## Directions for this task
Your answer is to be the count alone: the number of lines in the data below where "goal" appears.

## Data supplied
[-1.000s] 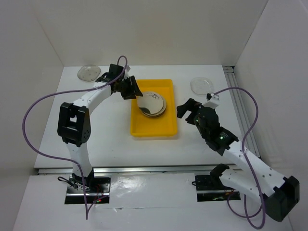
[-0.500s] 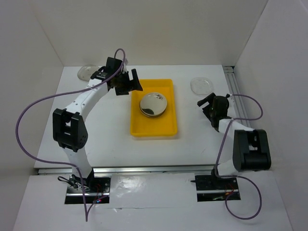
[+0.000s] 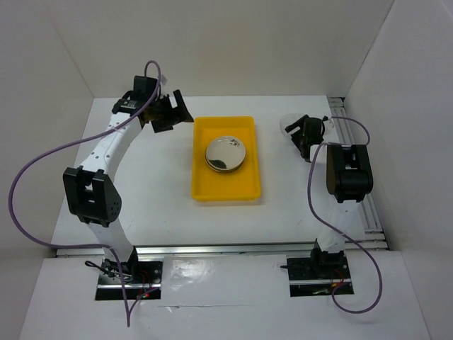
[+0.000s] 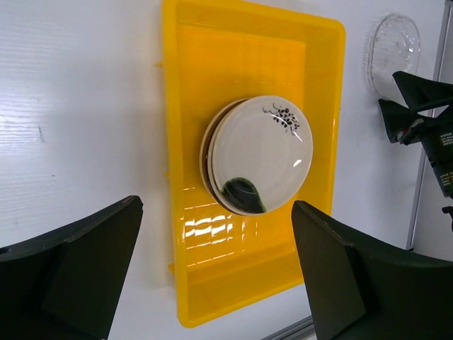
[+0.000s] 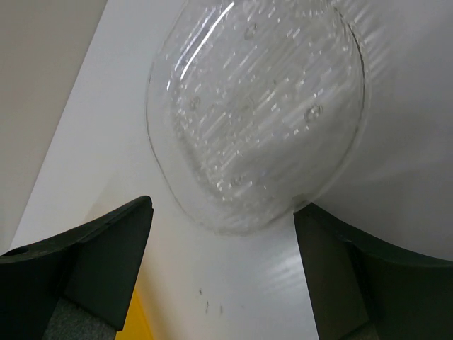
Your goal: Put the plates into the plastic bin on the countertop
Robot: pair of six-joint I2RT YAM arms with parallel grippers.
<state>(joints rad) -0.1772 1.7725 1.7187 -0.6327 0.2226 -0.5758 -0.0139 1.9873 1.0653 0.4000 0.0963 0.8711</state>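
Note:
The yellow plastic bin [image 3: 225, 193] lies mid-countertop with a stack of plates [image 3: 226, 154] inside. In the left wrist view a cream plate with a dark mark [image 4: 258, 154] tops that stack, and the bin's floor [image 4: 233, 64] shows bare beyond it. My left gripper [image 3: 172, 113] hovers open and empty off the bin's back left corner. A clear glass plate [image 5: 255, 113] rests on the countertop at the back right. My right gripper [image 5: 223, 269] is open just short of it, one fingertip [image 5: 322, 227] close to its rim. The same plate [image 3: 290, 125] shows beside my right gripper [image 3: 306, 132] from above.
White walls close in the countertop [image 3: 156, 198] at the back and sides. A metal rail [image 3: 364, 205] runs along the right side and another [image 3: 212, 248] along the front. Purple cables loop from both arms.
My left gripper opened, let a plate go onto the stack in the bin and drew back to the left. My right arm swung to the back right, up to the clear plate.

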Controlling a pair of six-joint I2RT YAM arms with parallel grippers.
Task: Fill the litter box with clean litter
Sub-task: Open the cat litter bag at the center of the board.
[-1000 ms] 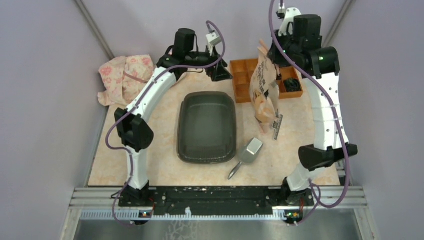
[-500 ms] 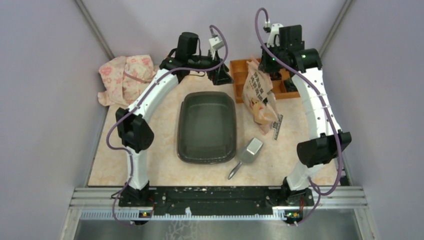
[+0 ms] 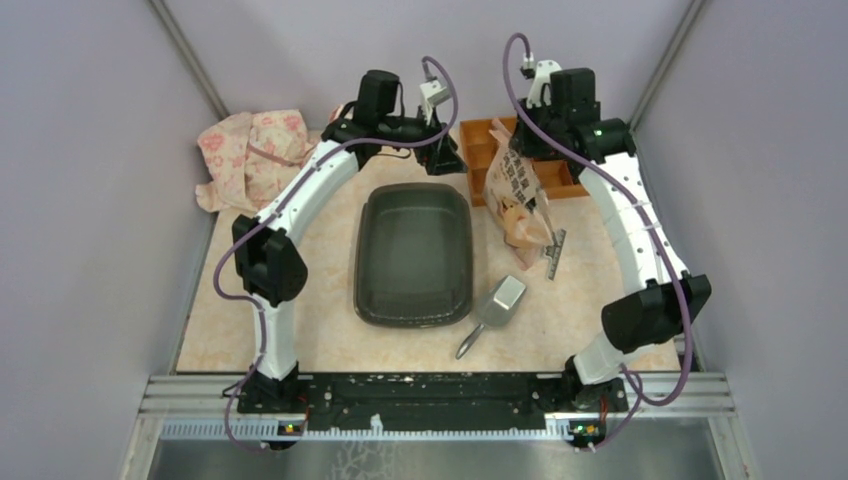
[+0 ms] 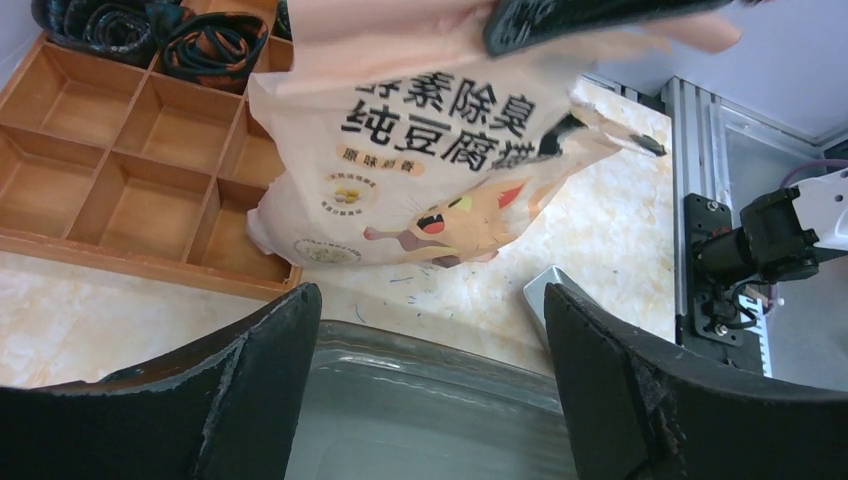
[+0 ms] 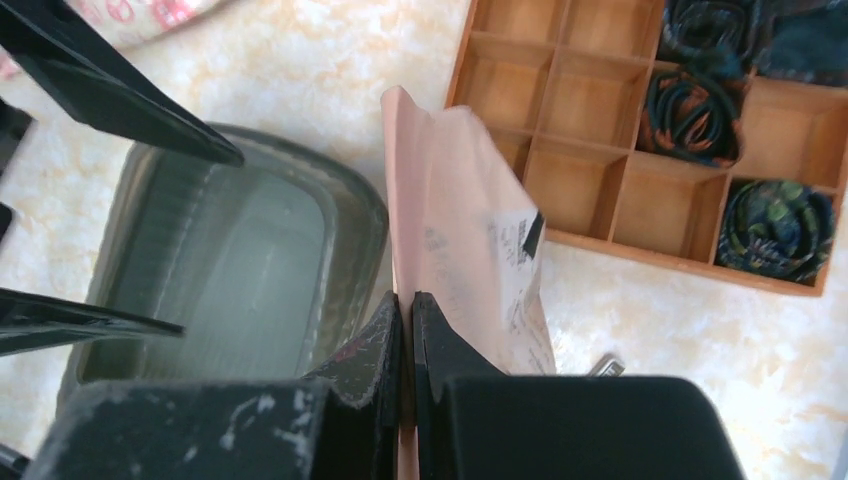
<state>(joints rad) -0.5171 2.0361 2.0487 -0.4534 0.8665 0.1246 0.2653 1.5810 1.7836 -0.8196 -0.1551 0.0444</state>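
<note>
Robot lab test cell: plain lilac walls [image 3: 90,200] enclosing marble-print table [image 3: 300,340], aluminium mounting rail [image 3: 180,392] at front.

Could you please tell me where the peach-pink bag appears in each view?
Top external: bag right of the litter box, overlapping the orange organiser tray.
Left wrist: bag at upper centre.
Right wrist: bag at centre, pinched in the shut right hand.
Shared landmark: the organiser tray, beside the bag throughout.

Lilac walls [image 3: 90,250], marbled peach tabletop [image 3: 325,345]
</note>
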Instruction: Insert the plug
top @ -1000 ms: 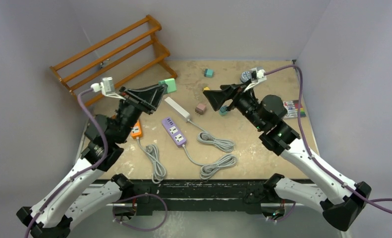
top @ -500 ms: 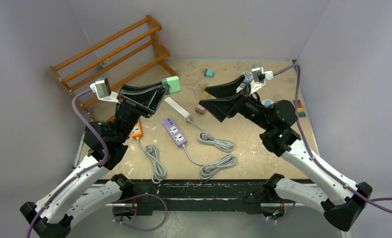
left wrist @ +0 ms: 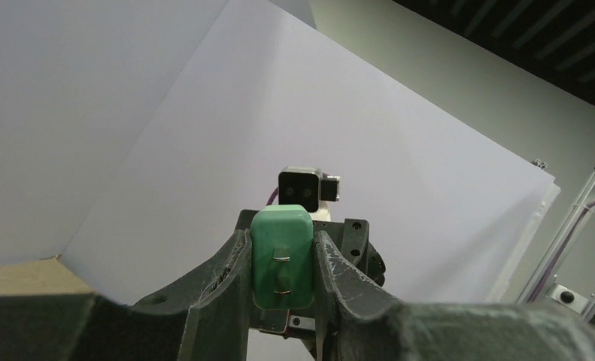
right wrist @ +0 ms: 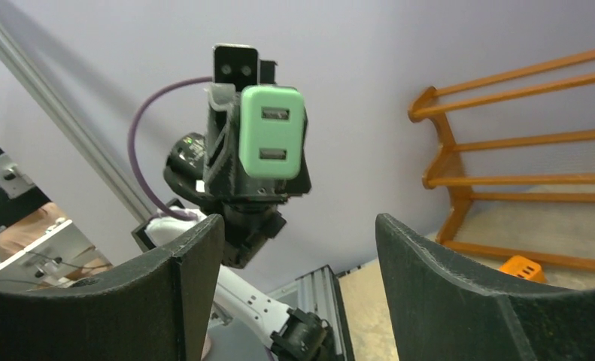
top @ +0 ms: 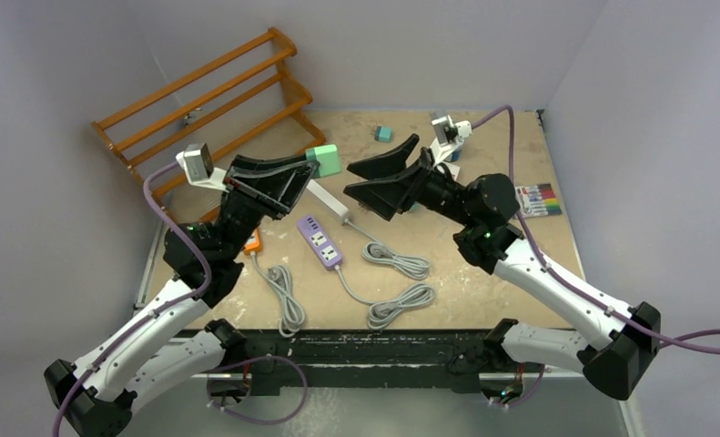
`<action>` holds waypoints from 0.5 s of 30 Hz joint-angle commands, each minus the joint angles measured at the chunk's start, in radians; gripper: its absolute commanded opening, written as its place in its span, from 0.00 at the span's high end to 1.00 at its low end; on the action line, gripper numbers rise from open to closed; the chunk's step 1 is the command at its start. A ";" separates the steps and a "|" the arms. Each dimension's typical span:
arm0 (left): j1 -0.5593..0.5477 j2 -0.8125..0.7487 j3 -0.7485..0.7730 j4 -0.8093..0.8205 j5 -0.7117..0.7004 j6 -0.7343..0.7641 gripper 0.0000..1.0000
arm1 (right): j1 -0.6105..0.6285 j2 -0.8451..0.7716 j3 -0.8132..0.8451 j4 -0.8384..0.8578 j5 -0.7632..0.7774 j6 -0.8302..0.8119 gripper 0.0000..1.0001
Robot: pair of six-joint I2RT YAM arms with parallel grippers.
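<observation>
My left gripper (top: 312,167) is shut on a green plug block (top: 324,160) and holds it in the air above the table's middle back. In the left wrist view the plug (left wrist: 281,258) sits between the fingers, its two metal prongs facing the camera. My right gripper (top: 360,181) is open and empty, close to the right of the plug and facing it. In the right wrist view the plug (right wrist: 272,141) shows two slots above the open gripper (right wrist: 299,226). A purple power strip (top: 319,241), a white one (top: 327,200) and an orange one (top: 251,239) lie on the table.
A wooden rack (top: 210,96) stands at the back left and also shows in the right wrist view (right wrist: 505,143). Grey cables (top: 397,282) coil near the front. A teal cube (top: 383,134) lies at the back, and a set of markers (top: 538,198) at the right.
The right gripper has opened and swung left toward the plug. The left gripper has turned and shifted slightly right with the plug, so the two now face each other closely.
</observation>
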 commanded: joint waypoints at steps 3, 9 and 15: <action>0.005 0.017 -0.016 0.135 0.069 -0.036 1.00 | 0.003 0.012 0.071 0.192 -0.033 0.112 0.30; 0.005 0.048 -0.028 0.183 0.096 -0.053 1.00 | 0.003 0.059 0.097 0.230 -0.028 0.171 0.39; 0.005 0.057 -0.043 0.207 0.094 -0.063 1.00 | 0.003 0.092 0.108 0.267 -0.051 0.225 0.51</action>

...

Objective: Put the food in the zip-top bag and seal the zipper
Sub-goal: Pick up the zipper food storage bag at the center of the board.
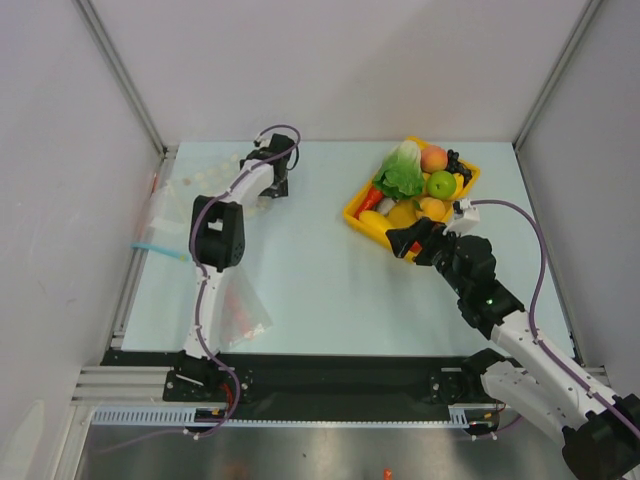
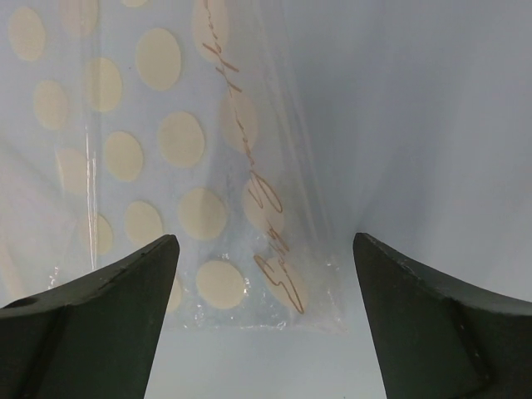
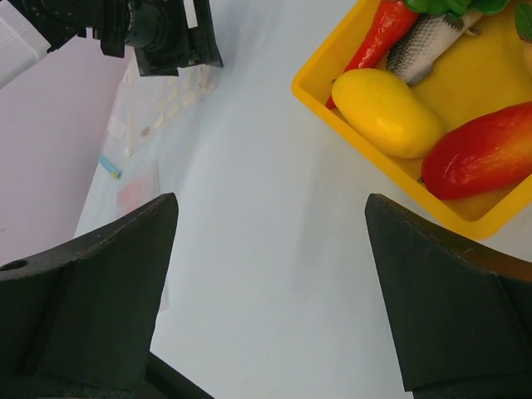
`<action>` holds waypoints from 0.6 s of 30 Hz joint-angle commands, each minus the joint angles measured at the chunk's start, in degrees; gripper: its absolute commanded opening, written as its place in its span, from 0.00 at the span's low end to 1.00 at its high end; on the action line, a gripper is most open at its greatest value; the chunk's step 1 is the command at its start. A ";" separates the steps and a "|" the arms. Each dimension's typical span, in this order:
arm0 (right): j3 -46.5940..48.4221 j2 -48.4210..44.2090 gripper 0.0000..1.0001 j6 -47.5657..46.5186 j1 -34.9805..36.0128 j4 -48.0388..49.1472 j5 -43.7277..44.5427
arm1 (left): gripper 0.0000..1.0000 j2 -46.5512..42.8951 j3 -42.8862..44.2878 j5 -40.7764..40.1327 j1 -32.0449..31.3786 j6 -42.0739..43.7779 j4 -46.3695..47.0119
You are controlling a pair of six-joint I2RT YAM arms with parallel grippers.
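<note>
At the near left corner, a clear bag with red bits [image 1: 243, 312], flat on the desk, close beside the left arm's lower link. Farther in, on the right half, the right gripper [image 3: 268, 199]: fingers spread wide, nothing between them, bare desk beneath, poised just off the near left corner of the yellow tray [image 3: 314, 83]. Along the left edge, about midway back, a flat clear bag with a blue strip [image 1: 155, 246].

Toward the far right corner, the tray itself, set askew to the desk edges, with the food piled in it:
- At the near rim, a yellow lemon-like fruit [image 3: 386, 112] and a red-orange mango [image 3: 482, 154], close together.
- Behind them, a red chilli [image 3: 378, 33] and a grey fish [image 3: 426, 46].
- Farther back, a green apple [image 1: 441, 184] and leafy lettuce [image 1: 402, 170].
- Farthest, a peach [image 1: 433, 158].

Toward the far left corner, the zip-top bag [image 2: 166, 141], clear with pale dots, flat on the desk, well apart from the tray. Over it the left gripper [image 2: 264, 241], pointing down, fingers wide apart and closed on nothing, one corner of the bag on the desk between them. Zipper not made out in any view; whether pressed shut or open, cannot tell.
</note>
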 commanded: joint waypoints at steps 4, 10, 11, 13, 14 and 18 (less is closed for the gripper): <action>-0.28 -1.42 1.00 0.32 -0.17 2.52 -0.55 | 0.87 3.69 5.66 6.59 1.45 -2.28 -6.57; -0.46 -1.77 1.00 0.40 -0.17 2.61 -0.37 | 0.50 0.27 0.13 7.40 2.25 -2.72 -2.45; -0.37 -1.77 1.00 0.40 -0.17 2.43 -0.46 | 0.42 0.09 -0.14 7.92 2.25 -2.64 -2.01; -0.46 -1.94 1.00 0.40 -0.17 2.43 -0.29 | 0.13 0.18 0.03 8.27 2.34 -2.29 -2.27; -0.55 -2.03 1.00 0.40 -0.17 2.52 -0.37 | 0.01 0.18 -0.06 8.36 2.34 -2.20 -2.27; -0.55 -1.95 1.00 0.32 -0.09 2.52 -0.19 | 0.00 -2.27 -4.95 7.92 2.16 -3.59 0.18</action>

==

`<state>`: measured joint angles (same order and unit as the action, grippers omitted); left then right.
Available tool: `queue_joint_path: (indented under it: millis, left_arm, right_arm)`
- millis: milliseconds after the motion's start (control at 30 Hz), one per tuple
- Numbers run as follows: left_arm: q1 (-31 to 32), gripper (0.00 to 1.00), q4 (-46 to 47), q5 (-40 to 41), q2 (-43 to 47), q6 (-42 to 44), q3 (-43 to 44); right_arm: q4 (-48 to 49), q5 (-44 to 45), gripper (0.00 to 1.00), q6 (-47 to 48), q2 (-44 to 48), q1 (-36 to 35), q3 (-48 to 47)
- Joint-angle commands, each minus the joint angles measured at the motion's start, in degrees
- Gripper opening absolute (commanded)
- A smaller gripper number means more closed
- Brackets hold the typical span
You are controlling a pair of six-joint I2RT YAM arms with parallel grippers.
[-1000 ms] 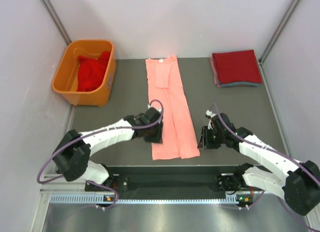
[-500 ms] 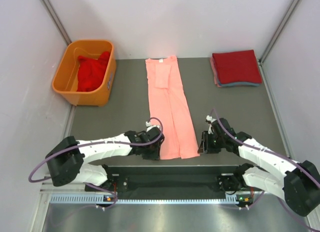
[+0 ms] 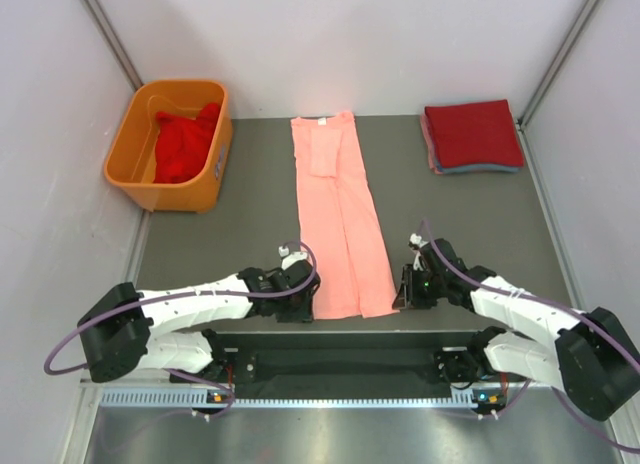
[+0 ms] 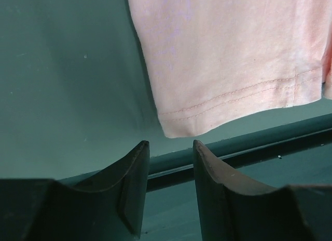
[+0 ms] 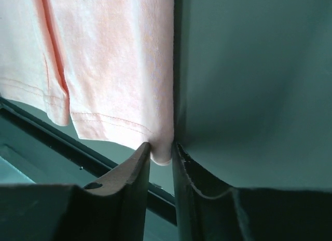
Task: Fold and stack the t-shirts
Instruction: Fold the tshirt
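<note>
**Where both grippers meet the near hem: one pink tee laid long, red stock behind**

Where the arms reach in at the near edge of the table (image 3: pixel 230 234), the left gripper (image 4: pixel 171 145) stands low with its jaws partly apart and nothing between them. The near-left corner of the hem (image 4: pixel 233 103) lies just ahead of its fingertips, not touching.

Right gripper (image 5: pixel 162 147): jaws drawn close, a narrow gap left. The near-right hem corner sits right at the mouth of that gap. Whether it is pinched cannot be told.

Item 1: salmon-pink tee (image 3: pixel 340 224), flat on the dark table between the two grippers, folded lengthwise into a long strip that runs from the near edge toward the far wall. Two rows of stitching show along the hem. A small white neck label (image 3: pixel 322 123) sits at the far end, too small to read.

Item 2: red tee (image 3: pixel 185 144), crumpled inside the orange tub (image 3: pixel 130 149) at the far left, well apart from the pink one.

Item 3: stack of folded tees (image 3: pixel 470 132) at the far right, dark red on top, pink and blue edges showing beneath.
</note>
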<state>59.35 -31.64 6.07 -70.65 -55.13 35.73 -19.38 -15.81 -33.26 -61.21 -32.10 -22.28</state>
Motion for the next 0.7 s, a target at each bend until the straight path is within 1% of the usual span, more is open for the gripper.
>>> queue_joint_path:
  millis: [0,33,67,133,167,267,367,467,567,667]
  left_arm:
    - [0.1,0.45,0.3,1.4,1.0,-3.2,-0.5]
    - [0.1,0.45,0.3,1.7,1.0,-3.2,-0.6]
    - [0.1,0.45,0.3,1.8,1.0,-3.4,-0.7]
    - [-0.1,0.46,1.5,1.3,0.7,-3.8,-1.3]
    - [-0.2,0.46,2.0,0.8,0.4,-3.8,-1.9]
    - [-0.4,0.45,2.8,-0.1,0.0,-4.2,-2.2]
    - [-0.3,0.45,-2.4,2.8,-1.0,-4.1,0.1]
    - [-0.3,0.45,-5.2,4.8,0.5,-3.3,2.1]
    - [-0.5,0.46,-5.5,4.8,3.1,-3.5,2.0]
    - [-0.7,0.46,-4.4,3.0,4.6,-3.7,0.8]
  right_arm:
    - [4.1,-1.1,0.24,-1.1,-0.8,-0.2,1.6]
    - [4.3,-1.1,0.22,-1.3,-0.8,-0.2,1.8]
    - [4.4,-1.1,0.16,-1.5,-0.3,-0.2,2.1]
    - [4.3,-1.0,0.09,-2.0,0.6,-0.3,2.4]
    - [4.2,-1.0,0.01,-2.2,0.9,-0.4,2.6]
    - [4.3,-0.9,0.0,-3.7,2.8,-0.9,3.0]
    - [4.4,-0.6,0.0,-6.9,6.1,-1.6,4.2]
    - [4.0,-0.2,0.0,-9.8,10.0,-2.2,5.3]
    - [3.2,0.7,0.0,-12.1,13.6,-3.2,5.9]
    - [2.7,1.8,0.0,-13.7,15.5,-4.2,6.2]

## Result of the task
2